Blogueur sur le site de Der Bund, un quotidien suisse lu principalement à Berne, Stefan Widmer souligne la capacité d’adaptation de l’ancien Girondin. « Michael Frey est parti du jour au lendemain à Lille. C’étaient les derniers jours du mercato, Hoarau était une solution rapide pour le remplacer. » À ce moment-là, le club doit aller chercher sa qualification pour les barrages de la C3. YB – prononcez « ibé » – se hissera jusqu’en 16es de finale, avec au passage un succès sur le Napoli (2-0 et un but d’Hoarau). En championnat, l’équipe de la capitale enchaîne une série de cinq victoires avant Noël et ne quittera plus la deuxième place du classement, derrière Bâle. Les prestations du Français montent crescendo : douze buts déjà sur l’année civile 2015 avant le déplacement au FC Zürich.
Tour de contrôle de l’attaque des Suisses germaniques, Hoarau met en valeur le style imprimé par son coach. « Il joue en neuf avec derrière lui le Japonais Kubo ou le Suédois Gerndt en neuf et demi. C’est un attaquant physique qui ne lâche rien » , explique Bernard Challandes, qui a entraîné en Suisse trente saisons cumulées depuis 1977. Débarqué sur le banc du FC Sion en décembre dernier, Didier Tholot n’a pu que constater les dégâts lorsque sa formation s’est frottée aux Young Boys (3-2) début mars. « C’est un point de fixation très à l’aise techniquement dans leur système. Il nous a planté deux buts, et le second était tout à fait dans son registre » , témoigne Tholot. À la réception d’un coup franc anodin, le grand gaillard catapulte le ballon dans les filets depuis l’entrée de la surface.

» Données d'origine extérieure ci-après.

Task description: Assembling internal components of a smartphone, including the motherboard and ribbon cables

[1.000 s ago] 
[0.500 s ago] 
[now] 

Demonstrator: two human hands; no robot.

Intégration, long terme et ambitions
Atypique, Hoarau l’est par sa classe technique sur le pré, mais surtout par sa personnalité charismatique et chaleureuse. Plutôt discret dans les médias, l’ambianceur du vestiaire fait toujours autant de blagues à ses potes. Même la barrière de la langue n’a pas freiné son intégration. « Il parle peu allemand – le suisse-allemand c’est encore plus difficile (rires) -, mais il a de nombreux coéquipiers et un coach qui sont bilingues. Il apporte aussi de la bonne humeur dans le vestiaire » , assure Bernard Challandes. En plus de la batterie et de la guitare, ce fan de Bob Marley – il s’est tatoué son idole sur le mollet droit – s’est essayé au piano. « Berne est la capitale du rock en Suisse, révèle Stefan Widmer. Mais on dit aussi que les Bernois prennent leur temps dans tout ce qu’ils font. Ici, Hoarau est au rythme du reggae ! » D’ailleurs, le Réunionnais a déjà monté son groupe de reggae. Comme à Paris, où il jouait avec Edel Apoula et Stéphane Sessègnon.
Celui qui avait d’abord signé une pige de quatre mois s’installe donc à Berne sur le long terme. Toujours avec sa fraîcheur et un état d’esprit irréprochable. « On peut parler d’unehypeautour de Hoarau, surtout après sa prolongation de contrat pour trois ans, confirme Stefan Widmer, alias Mister Shearer sur son blog. Personne n’aurait imaginé qu’un joueur de son impact reste en Suisse sur la durée. » Surtout, Hoarau nourrit de grandes ambitions et en point d’orgue l’Euro 2016. « Il a permis aux Young Boys de faire un pas en avant. L’année prochaine, l’équipe peut viser le titre » , souffle Bernard Challandes. Les Young Boys ont trouvé leur grand frère.
Par Florian Lefèvre
Tous propos recueillis par FL, sauf ceux de Hoarau.